Bücher aus zweiter Hand: Ottilia Lütolf und Markus Elsener im Buchladen. 

Bücherparadies im Himmelrich

Was tun, wenn die Chance, seinen Lebenstraum zu erfüllen, zu früh kommt? Man packt sie. Genau das tat Markus Elsener. Er gründete «Terranova» und zog im Himmelrich ein.

Von Barbara Stöckli (Text) und Joseph Schmidiger (Bild)

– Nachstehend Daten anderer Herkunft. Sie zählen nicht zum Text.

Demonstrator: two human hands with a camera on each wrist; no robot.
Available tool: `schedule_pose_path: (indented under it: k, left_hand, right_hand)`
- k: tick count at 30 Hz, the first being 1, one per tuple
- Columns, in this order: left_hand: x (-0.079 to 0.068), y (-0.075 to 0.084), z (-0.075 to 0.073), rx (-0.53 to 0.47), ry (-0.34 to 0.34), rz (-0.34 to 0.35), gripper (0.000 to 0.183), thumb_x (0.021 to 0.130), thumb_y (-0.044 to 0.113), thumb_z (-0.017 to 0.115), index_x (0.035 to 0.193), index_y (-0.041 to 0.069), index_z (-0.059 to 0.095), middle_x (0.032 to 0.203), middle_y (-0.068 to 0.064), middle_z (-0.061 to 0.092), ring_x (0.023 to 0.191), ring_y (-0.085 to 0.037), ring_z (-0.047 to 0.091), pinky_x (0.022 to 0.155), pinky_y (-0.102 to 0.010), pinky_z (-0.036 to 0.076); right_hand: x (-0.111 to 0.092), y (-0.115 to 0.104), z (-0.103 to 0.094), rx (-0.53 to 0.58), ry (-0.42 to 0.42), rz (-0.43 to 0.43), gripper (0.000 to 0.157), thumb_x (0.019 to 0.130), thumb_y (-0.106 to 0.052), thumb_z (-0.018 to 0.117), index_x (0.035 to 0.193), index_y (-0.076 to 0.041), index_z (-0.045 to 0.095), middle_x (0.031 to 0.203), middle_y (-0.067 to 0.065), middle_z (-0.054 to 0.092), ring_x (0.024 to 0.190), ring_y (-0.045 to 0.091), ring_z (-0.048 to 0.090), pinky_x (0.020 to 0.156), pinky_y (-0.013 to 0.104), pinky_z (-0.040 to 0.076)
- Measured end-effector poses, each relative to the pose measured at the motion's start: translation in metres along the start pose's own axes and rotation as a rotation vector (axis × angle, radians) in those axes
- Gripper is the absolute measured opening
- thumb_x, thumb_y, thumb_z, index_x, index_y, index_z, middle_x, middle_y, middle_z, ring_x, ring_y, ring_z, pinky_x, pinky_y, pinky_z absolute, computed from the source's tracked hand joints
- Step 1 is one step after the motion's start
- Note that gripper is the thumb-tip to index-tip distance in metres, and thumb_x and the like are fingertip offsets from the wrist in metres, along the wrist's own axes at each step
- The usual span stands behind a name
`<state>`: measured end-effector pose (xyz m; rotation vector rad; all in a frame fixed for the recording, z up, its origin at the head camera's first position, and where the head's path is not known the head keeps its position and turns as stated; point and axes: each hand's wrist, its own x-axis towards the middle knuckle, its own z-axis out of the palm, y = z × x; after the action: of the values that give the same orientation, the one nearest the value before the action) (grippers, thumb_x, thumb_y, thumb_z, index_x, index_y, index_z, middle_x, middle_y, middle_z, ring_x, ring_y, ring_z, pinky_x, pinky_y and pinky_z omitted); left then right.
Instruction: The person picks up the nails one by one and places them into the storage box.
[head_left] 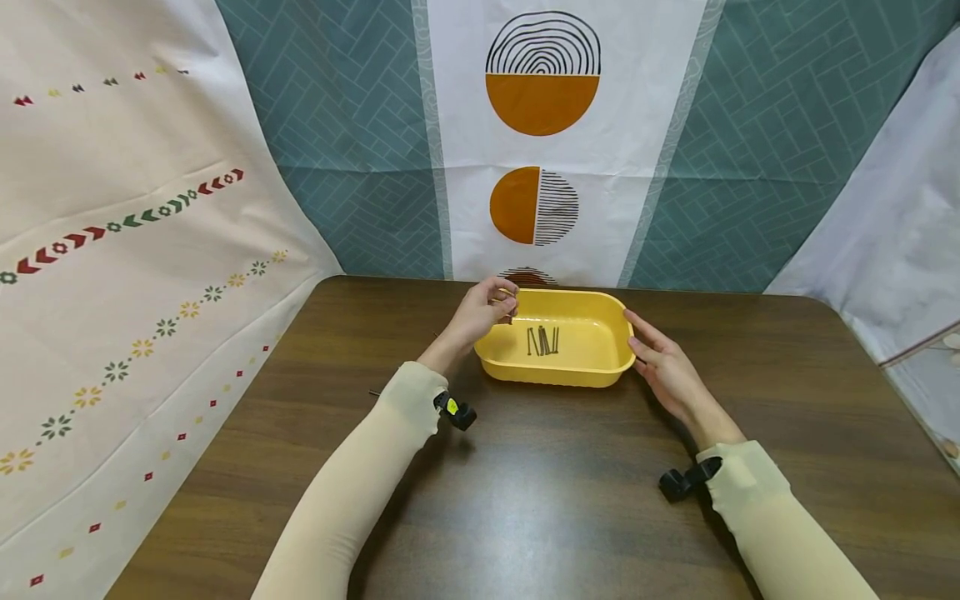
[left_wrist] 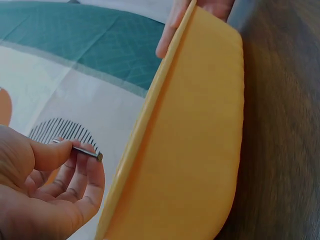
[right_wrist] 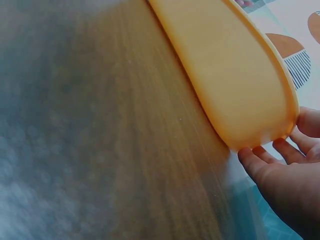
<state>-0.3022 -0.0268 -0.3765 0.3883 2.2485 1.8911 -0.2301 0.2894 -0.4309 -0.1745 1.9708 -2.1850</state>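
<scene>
In the head view, a yellow plastic tray (head_left: 555, 375) stands at the far side of the table, with several dark nails (head_left: 543, 341) lying on its floor. My left hand (head_left: 487, 312) is up at the tray's left rim. Between thumb and fingertips it pinches a thin metal nail (left_wrist: 80, 149), its head pointing toward the tray wall in the left wrist view. At the opposite end, my right hand (head_left: 663, 367) holds the tray by its right rim, thumb at the edge and fingers against the outer wall, as the right wrist view shows.
A thin dark piece (head_left: 374, 392) shows on the brown wooden table (head_left: 540, 483), left of my left forearm and partly hidden by it. Patterned cloth (head_left: 352, 167) hangs behind the table, and light cloths drape along both sides.
</scene>
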Motion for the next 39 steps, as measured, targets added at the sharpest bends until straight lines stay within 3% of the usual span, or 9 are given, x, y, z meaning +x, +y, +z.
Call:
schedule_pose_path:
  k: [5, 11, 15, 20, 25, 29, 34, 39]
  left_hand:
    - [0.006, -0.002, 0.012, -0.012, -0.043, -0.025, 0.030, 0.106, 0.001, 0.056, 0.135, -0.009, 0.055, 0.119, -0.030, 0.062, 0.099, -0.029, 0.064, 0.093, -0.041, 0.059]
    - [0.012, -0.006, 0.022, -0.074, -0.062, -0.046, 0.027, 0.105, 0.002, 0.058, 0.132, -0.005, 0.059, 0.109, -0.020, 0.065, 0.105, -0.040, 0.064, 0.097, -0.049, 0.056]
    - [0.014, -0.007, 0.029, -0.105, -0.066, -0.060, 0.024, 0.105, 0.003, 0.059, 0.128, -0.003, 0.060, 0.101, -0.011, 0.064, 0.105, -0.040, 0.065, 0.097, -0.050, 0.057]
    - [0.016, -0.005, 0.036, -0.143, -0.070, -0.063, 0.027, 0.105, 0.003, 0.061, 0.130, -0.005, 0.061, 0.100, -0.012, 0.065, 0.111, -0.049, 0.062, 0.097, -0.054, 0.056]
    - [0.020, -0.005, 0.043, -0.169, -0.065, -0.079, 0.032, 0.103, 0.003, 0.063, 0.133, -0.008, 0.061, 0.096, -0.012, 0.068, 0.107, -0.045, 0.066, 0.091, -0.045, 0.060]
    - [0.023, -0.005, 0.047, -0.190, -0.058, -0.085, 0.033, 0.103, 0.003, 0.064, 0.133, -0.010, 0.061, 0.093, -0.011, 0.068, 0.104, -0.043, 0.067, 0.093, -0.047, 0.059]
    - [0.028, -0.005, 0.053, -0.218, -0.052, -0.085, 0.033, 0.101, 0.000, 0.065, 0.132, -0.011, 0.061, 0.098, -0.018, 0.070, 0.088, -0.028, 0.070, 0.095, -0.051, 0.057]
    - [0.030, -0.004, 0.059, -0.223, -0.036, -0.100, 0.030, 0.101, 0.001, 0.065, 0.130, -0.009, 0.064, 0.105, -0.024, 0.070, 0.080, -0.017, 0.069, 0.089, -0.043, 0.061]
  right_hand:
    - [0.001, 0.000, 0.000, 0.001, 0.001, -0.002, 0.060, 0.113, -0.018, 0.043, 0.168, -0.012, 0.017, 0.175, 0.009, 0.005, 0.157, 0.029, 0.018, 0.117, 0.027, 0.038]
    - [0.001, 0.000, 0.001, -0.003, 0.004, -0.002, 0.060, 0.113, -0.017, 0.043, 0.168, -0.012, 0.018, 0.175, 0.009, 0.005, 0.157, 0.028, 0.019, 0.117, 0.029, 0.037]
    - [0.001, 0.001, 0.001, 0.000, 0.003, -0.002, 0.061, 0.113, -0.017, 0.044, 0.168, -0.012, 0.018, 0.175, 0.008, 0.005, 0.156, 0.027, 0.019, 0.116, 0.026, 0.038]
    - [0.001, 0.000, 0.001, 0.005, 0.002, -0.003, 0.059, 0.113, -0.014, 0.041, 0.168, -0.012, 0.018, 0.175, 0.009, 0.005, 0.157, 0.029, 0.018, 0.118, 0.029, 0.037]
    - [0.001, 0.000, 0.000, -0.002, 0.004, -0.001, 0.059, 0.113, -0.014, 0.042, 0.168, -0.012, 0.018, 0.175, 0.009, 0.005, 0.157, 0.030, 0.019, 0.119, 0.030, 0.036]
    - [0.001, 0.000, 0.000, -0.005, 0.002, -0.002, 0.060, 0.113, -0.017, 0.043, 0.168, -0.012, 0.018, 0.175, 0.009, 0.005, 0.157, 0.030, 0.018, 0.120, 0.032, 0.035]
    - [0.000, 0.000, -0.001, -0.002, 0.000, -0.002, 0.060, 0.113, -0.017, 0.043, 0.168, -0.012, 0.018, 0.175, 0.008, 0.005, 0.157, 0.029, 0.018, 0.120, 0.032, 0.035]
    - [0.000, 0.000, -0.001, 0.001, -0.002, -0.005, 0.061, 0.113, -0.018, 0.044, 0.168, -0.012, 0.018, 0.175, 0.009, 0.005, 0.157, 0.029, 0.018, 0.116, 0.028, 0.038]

Bücher aus zweiter Hand. Diese Idee war für Markus Elsener ein Pensionierungsprojekt. Als in der Überbauung Himmelrich ein kleiner Raum frei war und die Bedingungen stimmten, griff er zu und verordnete sich nicht gleich die Rente, reduzierte jedoch sein Pensum als Englisch- und Spanischlehrer an der Kantonsschule Reussbühl. Doch mit der Idee allein ist es nicht getan. Für die Umsetzung braucht es Unterstützung. Ottilia Lütolf, Elseners Partnerin, wollte ursprünglich mit seinem Projekt nichts zu tun haben. Inzwischen hat die begeisterte Leserin ihre eigene Kundschaft. Oft, wenn sie den Laden hütet, kommen bei der Ärztin, die vor vier Jahren ihre Praxis aufgab, ehemalige Patientinnen und Patienten vorbei, kaufen nicht nur ein Buch, sondern holen sich auch medizinischen Rat.

Ein einfaches Konzept
40 Quadratmeter, eine Küchenzeile, eine Toilette, ein Tisch, ein Sessel und die Wände voller Bücherregale. Doch was ist das nun? Eine Bibliothek? Ein Leseraum? Ein Broki? Egal. Der Raum hat Atmosphäre und strahlt Ruhe aus. Das Sortiment ist exklusiv. Die Platzzahl begrenzt. Das Konzept einfach. Kommt etwas rein, muss anderes raus. Dafür stehen zwei grosse Taschen fürs Entsorgen bereit. Tasche eins geht ins Bücherbroki, Tasche zwei zum Ökihof. Was sicher bleibt, ist eine ganze Bananenschachtel voller Diogenes Taschenkrimis, die gerade geliefert worden ist. Die Gelben mit dem schwarzen Rand. Highsmith, Ambler, Chandler, Francis. Im Handel ist die Serie vergriffen. Oder Kochbücher einer spanischen Beiz auf Spanisch, Deutsch und Katalanisch. Auch so ein Zufallsgriff, weil die Besitzerin ihr Restaurant aufgegeben hat, die Bücher aber nicht wegwerfen wollte. Oder es rufen Kinder an, die das Haus der Eltern räumen und einen sinnvollen Platz für deren Bibliothek suchen. Die Bücher kommen gratis rein und werden günstig weiterverkauft. «Trotzdem legen wir drauf», sagt Elsener. Und doch: «Es gibt uns noch», ergänzt Lütolf. «Wir haben im März 2020 eröffnet, mit Spezialbewilligung, und mussten seither dreimal auf- und wieder zumachen.»

Mehr Platz in der Wohnung
«Der Grundstock kommt aus meiner privaten Bibliothek», sagt Elsener. Mit dem Effekt, dass zuhause jetzt wenigstens das Schlafzimmer bücherfrei sei, meint Lütolf. Eigentlich wollte er, der Spanischlehrer, ein rein spanisches Sortiment, denn «soweit ich weiss, gibt es das so nicht in der Schweiz.» Auf Zuraten seines Umfelds erweiterte er das Angebot mit deutscher und englischer Literatur und mit Krimis. Vertreten ist zudem das Programm des Rotpunktverlages und die zweisprachigen Kinderbücher von Baobab Books. «Kinderbücher waren nicht geplant», sagt Lütolf. «Doch hier im Hof sind viele Kinder und die kommen gerne vorbei, drücken sich in eine Ecke oder in den grossen Sessel, lesen oder schauen Bücher an.» Überhaupt ist es die Kundschaft, die sie schätzt, und die Begegnungen, die sich aus den Gesprächen ergeben. Eine Kundin findet während unseres Besuchs «Anneli» von Olga Meyer. Ein Buch, das sie seit Jahren suche. Hier findet sie es.

Projekt mit Zukunft
Was «Terranova» ausserhalb der Öffnungszeiten jetzt schon ist: Ein Raum für Büchernärrinnen, Jassbegeisterte, Vorstandssitzende. Oder Übungsraum eines Akkordeonisten, der hier demnächst ein erstes Konzert geben wird. Im Lebenstraum von Markus Elsener ist Platz für weitere Ideen. Sprachkurse, Bücher mit Wein kombinieren, Veranstaltungen. Schöne Aussichten für etwas, das einst ein Pensionierungsprojekt war.